An early American recipe for Sponge cake is in Lydia Maria Francis Child‘s The Frugal Housewife, from 1829:

Sponge Cake.

The nicest way to make sponge cake, or Diet-bread, is the weight of six eggs in sugar, the weight of four eggs in flour, a little rose water. The whites and yolks should be beaten thoroughly and separately. The eggs and sugar should be well beaten together; but after the flour is sprinkled it should not be stirred a moment longer than is necessary to mix it well; it should be poured into the pan, and got into the oven with all possible expedition. Twenty minutes is about long enough to bake. Not to be put in till some other articles have taken off the first few minutes of furious heat.

See? “Diet-bread.” We should probably talk about that. This is another time where you can find some really poor reasoning on food blogs, but this is one of the rare times when the usually great foodtimeline.org provides gibberish:

A late 19th century article suggests diet bread was sometimes pronounced as “dier” or “dyer.” The OED defines the word “dier” is as someone who is dying. We might infer from this historic observation “diet bread” was recommended for young folks over richer cakes. […] This makes sense.

No, no it doesn’t.

The late 18th century piece it cites is “Out of Old Salem Cupboards” from the February 1886 edition of the Atlantic Monthly. That’s Salem, as in Salem, Massachusetts. As in New England.

As in a place with a distinctive accent that includes, among other things, the occasional replacement of the letter ‘t’ in words and phrases with a glottal stop, particularly if a word ending it “t” is followed by a word starting with a hard consonant. (To put that in plain English, imagine Ben Affleck and Matt Damon in their Boston accents saying “Meat cutter?” and “Quiet boys!” quickly back and forth.)

So, no, not “dyer” bread, diet bread. A more plausible explanation was provided by Sara Shorter Alexander from Columbia University’s Teachers College in an article from the January 1910 edition of Good Housekeeping titled “Doughs: Their Successful Use:”

Some people have the idea that cake is a thing to be strictly avoided. On the contrary, well-baked and well-made cakes and puddings are a wholesome means of obtaining the sugar necessary in our dietary.

A well-made sponge cake is as nutritious, wholesome and easily digested as bread and butter; in fact, it was formerly called diet bread because of its wholesomeness. A bread pudding or any simple pudding is little more expensive than bread and butter, and quite as nutritious.

Whether she’s right, I can’t say, but it does seem a more reasonable explanation. They are, after all, mostly eggs.

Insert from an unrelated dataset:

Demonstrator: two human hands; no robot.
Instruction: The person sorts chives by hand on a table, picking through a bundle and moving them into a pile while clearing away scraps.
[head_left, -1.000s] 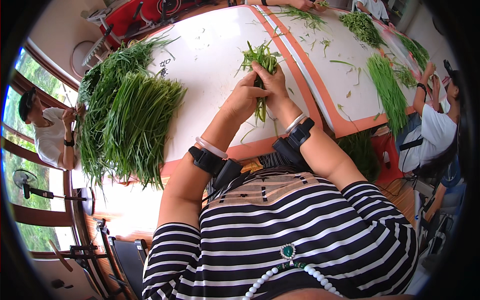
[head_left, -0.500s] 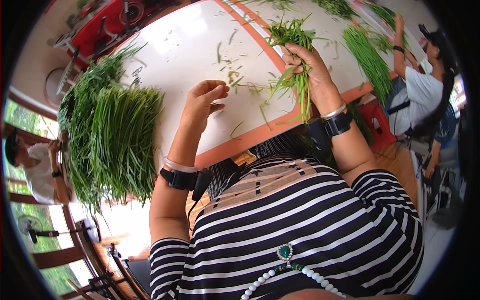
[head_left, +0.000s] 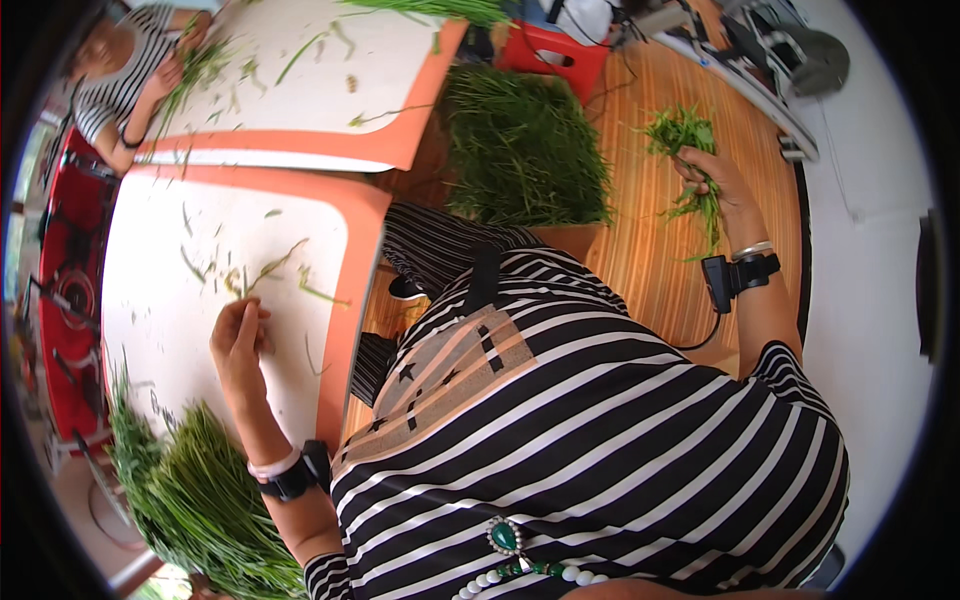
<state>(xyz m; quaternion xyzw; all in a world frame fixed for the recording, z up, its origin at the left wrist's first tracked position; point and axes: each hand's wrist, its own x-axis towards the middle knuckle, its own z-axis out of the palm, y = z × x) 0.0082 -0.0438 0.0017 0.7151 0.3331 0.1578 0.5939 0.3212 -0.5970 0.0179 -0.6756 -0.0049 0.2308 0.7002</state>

One interesting last wrinkle–some British sources list diet bread and sponge cake as slightly different recipes. As far as I can tell, these terms were used interchangeably in American cooking.

From the box of A.D. from Lutz, Florida, by way of Pennsylvania in the 1940s, and originating in Ohio in the 1920s.

Golden Sponge Cake

1-1/4 cups white sugar
3/4 cup water
7 eggs, whites and yolks separated
1 cup cake flour
pinch salt
1 tsp. cream of tartar
1 tsp. vanilla

Boil sugar and water until it spins thread. Beat egg yolks until thick and pour over them slowly the boiling syrup. Beat until cool. Add flour.

Whip whites until stiff. Add salt and cream of tartar. Mix well, then fold into first mixture; add flour.

Pour into ungreased pans and bake 1 hour. Cover with boiled white icing.